In fact, it really should be the best teams, since they have their league's best records. Let them fight it out to determine home field.

Oh, wait. The regular season should decide that, just as it does in the NBA and NHL, where a practice game has nothing on the line for teams that have no control over the outcome.

Baseball says the call to make the game more significant is for the fans, though this is assuredly not true. Most fans do not care about an exhibition game.

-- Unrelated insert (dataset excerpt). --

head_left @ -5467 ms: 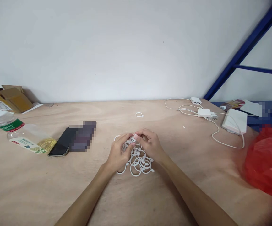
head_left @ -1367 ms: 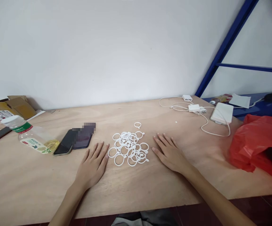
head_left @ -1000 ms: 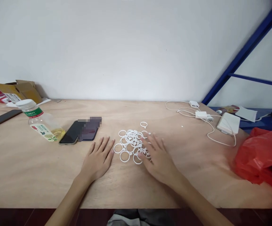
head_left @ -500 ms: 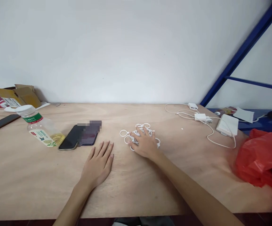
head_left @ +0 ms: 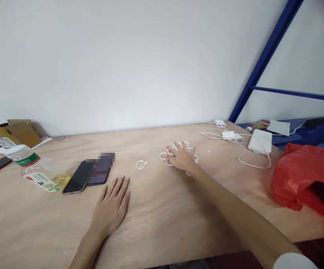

They hope their favorite player hits a home run, but whether he does or doesn't should have no impact on anyone or anything.

It's possible that the Cubs could reach the World Series this year with the best record in baseball and have home field capriciously stolen from them because a commissioner was embarrassed.

So how is this right for fans of a team that should have an extra game at home, perhaps robbed of the chance to see their team clinch a World Series in Game 6 or 7?

This genuinely affects fans in a very negative way, with the only positive what exactly?

This is baseball nonsense at its absolute worst, a bizarre choice from a man who was far too concerned with a few insulting comments made by those who tried to make a tie seem terrible when it was entirely irrelevant.

Whatever teams make the World Series will have long since had their homefield fate decided by players perhaps undeserving of being in the game or a manager who is merely trying to get TV time for a player who doesn't belong in a game that somehow matters.

There is no world in which this is logical, not with Selig having finally gone the way of the dinosaur, replaced by a man who can't possibly think this is good for baseball and will eventually do the right thing.

At least we have the right to dream.